Голова похмельно ныла и трещала от мыслей. Разве можно заклятие оптического искажения упаковать в яблоко? И зачем себя, молодую и красивую – очень красивую – женщину, намеренно уродовать? Почти наверняка именно в доме Стефа была настоящей… Как может пребывать в здравии и выглядеть на тридцать с небольшим маг, который уже сто лет назад имел славу долгожителя? Почему он называл избушку дворцом и, если догадка верна, как умудряется прятать столь грандиозную иллюзию от опытных в наблюдении пограничных магов Ликры? Существует ли в реальности упомянутая мельком в одной из записей ле Пьери «сфера личного пространства», она же – сфера могущества, якобы ставшая для него с некоторых пор местом всевластия исключительного и непостижимого… И кто такая Стефа, в чем ее дар?
– Вся эта страна… – Шарль обличающе обвел рукой горизонт, утыканный однообразными пихтами, словно мелкими гвоздями, на каких растягивают тончайшие пуховые платки во время просушки. – Вся страна есть одно болото, набитое тайнами! Оно затягивает, оно душит и переделывает нас, чужаков. Скоро я вынырну и не узнаю себя!
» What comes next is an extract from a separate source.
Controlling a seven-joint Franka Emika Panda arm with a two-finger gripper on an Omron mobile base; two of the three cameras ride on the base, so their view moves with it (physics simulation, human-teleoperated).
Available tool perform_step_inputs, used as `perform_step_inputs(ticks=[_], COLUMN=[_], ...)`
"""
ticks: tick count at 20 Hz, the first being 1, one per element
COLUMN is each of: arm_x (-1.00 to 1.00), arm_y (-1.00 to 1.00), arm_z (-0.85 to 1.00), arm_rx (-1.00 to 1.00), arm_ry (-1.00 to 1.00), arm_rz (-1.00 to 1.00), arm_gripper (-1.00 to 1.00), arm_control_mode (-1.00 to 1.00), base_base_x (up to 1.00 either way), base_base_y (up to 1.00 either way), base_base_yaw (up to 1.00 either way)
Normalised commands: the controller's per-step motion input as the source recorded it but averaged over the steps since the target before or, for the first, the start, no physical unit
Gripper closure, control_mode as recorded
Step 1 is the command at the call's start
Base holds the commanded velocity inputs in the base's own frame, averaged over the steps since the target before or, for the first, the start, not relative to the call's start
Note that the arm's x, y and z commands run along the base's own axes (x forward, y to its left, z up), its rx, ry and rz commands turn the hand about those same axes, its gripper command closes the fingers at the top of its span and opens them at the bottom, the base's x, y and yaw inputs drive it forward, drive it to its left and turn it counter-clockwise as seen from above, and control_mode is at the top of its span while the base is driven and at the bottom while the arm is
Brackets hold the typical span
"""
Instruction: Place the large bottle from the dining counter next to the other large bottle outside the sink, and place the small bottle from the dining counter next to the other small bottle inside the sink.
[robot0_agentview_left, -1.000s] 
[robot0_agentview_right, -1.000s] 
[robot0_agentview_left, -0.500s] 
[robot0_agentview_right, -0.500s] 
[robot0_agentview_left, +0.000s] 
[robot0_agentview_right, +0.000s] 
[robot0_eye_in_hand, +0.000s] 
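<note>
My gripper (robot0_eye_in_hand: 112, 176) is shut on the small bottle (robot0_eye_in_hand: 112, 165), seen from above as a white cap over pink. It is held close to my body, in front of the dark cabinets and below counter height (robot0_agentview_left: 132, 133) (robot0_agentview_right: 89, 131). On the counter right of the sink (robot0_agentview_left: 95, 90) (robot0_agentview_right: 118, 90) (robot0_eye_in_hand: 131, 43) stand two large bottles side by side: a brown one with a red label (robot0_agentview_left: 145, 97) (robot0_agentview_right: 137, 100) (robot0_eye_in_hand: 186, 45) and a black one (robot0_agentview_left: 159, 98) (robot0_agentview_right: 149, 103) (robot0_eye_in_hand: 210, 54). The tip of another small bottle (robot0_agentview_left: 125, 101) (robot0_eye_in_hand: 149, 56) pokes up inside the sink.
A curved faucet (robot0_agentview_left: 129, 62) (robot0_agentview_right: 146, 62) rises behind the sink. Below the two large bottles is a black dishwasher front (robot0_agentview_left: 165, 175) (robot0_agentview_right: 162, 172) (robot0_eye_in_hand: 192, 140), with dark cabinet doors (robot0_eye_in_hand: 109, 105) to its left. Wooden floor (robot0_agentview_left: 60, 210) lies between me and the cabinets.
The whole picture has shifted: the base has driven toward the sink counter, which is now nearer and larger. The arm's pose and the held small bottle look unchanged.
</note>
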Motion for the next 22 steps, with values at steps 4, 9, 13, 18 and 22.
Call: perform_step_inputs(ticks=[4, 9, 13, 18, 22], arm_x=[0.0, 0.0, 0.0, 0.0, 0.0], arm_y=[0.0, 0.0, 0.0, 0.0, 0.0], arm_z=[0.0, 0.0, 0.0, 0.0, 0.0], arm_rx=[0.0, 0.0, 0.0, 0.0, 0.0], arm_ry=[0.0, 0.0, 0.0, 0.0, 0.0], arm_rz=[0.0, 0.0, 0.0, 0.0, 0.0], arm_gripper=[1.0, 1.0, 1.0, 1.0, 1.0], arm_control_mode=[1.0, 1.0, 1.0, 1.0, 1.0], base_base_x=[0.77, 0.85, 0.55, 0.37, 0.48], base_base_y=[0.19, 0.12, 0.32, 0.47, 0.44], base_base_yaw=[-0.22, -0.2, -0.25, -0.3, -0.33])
Террибль… и даже это уже не пугает.
Франконец прищурился, подмигнул горизонту и зашагал к поезду. «Даже железнодорожные пути в Ликре пьющие», – с легким раздражением думал он на ходу. Каждое лето люди ремпоезда наводят порядок: подсыпают и трамбуют щебень, проверяют и меняют рельсы. И каждую зиму полотно и насыпь досыта пьют, мерзнут, снова пьют – и к весне делаются непригодными к работе… Их опять восстанавливают, не считая ежегодный труд бесполезным или бессмысленным. Это, видимо, традиция – жаловаться на беды, но не впадать в отчаяние. Впереди еще девять лет жизни в ошейнике-блокираторе, без магии, которая иногда навязчиво снится и болезненно манит. Только Ликра уже впитала прежнего маркиза и переделывает все сильнее. Он понимает, что отсюда не вырваться, что так жить – тяжело. Но отчаяться не в состоянии. Люди кругом пусть и чужие, но душевные. Приняли как родного, и он тоже постепенно принял и их, и себя самого, нынешнего.
Нюша сидела на косогоре у хвостовых вагонов. Ждала упрямо, как умеют люди ее склада. Вздыхала, оглядывалась, снова подпирала подбородок белой пухлой рукой. Углядела, заулыбалась. Шарль подошел и сел рядом.
– Что тебе?
– Шарлик, а меня Лексей замуж зовет, – низким красивым голосом вывела Нюша. Толкнула плечом и захихикала, прикрывая рот ладонью. – Ты его от беспросветного-то пьянства отвадил, дык я и гляжу – справный мужик-то, ась? Ты мне толком поясни: он уже наемный, денежка в доме будет?